Lynne Neagle, you identified the need for a step change in addressing these issues and you spoke about curriculum change bringing health and social services together. In fact, you made a point that was later made by the Cabinet Secretary that this is a cross-cutting issue; it touches on all aspects of life and all aspects that Government deals with. So, it's not a question of putting this in one silo and dealing with it there, we do need a truly joined-up approach. Darren Millar spoke of the need to support veterans who are suffering from mental health issues.
David Melding, you mentioned Jonathan Morgan, as did Dai Lloyd, and yes, he did a lot to move this issue on. Thinking back, I think he was the first person to bring a Measure—the mental health Measure—to this Chamber, which was later adopted by the Welsh Government. He's not in the Chamber today—well, not in body, anyway—but in spirit, he has been invoked, so I hope he's watching this debate and will appreciate that we appreciate what he did.
Can I say in closing, Dirprwy Lywydd, that I'd like to reiterate Angela's key call, actually, in her contribution, when she said that we call on the Welsh Government to introduce a target for all people to be able to access psychological therapies within 28 days? That's a really important call. Hopefully, if we can't achieve other things, we can achieve that, Cabinet Secretary, and we can ensure that those therapies, that treatment is there when people need it.

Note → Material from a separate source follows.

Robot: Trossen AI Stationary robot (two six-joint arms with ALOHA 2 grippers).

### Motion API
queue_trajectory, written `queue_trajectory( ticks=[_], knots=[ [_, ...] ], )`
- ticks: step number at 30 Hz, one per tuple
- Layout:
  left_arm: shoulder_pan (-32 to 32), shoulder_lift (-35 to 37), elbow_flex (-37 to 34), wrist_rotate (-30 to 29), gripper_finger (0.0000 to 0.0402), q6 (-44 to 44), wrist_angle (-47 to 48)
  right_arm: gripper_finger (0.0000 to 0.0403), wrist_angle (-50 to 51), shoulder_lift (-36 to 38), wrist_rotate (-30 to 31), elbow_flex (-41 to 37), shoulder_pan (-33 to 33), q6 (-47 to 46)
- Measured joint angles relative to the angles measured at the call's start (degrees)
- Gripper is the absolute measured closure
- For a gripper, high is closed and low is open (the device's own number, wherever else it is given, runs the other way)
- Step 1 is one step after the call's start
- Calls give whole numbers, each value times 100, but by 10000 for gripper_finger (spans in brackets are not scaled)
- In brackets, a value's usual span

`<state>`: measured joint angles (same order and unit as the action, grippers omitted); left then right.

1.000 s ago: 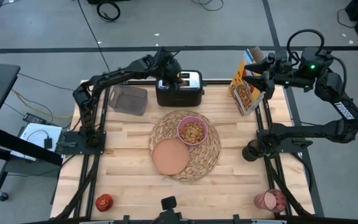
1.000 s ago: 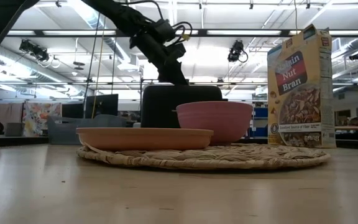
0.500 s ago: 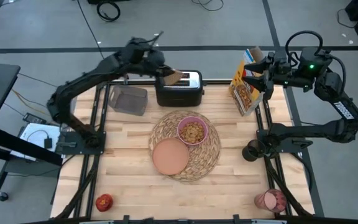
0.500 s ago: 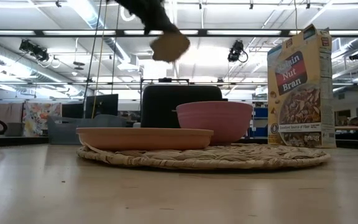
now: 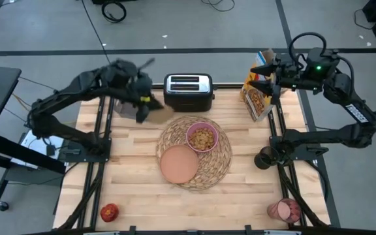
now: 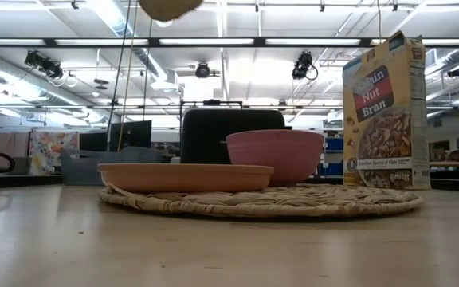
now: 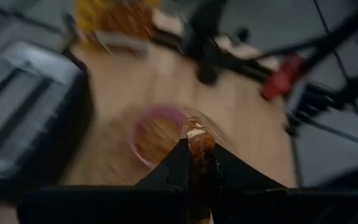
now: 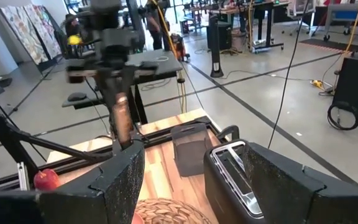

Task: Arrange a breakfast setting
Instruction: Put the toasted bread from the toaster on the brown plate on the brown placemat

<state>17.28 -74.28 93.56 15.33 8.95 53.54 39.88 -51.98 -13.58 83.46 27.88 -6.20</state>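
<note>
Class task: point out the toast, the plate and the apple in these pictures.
toast [image 7: 199, 144], left wrist view, upper edge of the slice between the fingers
plate [image 5: 179, 163], high view, its centre
apple [image 5: 109, 211], high view, its middle

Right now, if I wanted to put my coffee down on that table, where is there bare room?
The near strip of wood between the apple and the cup is bare, as are the stretches left and right of the placemat. The far edge is crowded: toaster, cereal box, grey bin, and the left gripper carrying toast there.
</note>
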Motion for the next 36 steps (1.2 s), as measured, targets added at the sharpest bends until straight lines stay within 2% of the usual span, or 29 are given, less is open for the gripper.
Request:
queue_trajectory(
  ticks=[2, 5, 9, 14, 20, 25, 30, 36],
  knots=[
    [-376, -7, -36, -2, 362, 289, 201, 128, 2, -46, -70, 0, 0, 38],
    [-952, -8, -395, 12, 362, 780, -76, 128, 15, -118, -491, 0, -69, 29],
    [-1543, -22, -1178, -23, 362, 1502, -813, 128, 199, -184, -1012, 0, -412, -59],
    [-2060, -22, -2388, -128, 362, 2240, -2095, 128, 680, -254, -1168, 0, -958, -282],
    [-2164, -23, -3610, -195, 361, 3051, -3783, 128, 908, -335, -978, 0, -1324, -327],
    [-2168, -175, -4380, -567, 361, 3400, -4889, 128, 920, -430, -882, 0, -1388, -317],
    [-2166, -483, -4791, -776, 361, 3585, -5382, 128, 1017, -556, -858, 0, -1389, -272],
    [-2166, -1173, -4832, -695, 361, 3648, -6099, 128, 1027, -675, -857, 0, -1390, -159]
  ],
)
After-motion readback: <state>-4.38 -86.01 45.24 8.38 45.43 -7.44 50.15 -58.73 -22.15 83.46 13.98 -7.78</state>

Very finally, the Time to Change Wales campaign has been mentioned by a number of Assembly Members. Bev Jones who helps run that campaign and set it up lives near me, in my village, so I know Bev very well, and I know just how dedicated she is to the cause of mental health and how pleased she is that we're having this debate today.

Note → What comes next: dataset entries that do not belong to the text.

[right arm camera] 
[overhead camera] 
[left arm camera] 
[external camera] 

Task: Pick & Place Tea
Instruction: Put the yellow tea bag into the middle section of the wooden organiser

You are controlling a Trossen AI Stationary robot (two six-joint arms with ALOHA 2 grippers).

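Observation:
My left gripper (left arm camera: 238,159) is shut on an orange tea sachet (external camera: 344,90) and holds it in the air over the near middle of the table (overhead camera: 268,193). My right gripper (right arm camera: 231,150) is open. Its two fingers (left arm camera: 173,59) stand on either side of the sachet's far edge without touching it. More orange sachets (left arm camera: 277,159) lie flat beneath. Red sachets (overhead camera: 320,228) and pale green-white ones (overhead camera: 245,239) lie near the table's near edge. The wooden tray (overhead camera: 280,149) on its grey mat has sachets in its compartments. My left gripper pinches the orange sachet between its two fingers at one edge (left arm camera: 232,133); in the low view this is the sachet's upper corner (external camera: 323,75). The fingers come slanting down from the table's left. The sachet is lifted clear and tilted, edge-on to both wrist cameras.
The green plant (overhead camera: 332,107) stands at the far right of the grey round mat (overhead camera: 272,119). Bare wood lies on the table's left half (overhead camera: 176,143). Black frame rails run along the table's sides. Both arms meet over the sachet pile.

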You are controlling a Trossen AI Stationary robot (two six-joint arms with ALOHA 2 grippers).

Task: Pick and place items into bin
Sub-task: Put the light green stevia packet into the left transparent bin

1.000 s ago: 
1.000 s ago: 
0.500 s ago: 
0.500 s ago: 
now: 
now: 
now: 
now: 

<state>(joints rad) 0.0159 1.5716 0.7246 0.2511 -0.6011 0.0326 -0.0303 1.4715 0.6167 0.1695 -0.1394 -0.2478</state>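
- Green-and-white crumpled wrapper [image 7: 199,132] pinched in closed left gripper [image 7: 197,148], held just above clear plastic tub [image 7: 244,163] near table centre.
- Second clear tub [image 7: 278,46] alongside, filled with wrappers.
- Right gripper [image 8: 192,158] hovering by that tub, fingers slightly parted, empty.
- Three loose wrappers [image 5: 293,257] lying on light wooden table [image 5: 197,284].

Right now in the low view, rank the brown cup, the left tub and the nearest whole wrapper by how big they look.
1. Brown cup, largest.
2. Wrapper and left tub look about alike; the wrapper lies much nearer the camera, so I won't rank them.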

The statistics say it all. Most of us, all of us, will either have a mental health issue during our lives or we will be affected by it in some way through our friends and families. So, I'm glad you're supporting this debate. I urge everyone to vote for this motion today, and let's get on with the job of changing Wales, because that time has come.
Thank you. The proposal is to agree the motion, does any Member object? No? Therefore, the motion—[Interruption.] Just in time. You have got to be quicker than that. I would've expected you to have been on the ball, as a rugby player, but there we go. All right. We move to voting time, unless three Members wish for the bell to be rung. Does anybody want the bell to be rung? No.